→ PROBLEM: The expected answer holds every line from the first line of the data below through the line containing "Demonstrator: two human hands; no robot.", exactly as written, and no other line.

##### EXERCISE DATA

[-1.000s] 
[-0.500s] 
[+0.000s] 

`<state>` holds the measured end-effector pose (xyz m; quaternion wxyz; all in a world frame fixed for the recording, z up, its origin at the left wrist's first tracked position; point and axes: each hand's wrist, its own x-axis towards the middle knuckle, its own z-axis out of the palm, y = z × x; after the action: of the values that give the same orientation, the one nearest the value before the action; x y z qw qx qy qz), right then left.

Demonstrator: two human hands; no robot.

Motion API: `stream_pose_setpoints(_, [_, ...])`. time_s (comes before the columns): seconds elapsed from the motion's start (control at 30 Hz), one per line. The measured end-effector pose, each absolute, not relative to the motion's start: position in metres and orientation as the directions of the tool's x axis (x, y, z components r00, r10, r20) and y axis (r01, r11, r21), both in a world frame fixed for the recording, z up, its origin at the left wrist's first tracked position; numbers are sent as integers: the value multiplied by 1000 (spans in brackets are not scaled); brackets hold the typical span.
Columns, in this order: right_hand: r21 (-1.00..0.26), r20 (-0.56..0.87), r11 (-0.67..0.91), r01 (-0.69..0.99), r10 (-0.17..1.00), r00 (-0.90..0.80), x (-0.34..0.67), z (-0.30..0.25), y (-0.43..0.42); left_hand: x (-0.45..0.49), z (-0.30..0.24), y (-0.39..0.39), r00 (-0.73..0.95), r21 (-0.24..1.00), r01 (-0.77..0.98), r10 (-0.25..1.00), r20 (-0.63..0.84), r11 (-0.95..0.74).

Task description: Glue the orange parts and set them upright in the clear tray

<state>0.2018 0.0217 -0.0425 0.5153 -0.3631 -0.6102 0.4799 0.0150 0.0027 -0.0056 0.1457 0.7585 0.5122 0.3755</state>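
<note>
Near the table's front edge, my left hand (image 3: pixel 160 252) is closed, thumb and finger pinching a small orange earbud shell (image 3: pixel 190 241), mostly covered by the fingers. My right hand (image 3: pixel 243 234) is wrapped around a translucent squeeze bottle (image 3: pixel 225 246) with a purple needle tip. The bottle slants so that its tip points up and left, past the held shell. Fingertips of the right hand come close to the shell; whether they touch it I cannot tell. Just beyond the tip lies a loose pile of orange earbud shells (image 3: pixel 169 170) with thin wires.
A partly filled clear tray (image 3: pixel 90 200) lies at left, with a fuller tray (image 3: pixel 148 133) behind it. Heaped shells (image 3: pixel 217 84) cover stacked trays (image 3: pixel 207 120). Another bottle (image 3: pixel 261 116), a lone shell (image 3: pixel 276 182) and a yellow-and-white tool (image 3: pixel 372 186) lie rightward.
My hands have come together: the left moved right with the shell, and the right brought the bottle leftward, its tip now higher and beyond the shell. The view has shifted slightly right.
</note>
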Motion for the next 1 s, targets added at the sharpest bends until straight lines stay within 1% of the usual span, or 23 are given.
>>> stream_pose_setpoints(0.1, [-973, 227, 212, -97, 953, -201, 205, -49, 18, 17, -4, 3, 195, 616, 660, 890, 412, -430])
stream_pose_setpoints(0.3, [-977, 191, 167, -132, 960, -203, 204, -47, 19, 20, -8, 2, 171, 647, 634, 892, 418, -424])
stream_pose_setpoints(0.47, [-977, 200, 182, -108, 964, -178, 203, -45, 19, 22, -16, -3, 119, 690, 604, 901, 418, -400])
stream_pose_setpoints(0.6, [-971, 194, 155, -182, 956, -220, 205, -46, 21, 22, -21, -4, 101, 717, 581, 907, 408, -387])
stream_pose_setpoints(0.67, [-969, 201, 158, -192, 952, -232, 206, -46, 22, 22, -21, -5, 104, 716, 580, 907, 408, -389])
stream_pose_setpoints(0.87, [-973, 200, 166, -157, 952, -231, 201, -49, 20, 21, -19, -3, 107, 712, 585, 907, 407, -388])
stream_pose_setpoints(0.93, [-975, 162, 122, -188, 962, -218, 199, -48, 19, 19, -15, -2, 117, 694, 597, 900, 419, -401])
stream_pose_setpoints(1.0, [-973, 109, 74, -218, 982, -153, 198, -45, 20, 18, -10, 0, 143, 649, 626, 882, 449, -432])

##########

→ OUTPUT OF THE EXERCISE:
[-1.000s] 
[-0.500s] 
[+0.000s] 

`<state>` holds the measured end-effector pose (xyz m; quaternion wxyz; all in a world frame fixed for the recording, z up, its origin at the left wrist's first tracked position; point and axes: each hand's wrist, its own x-axis towards the middle knuckle, its own z-axis out of the palm, y = z × x; after the action: of the values that give the same orientation, the one nearest the value before the action; x y z qw qx qy qz), right then left.

Demonstrator: two human hands; no robot.

No more work remains in this exercise.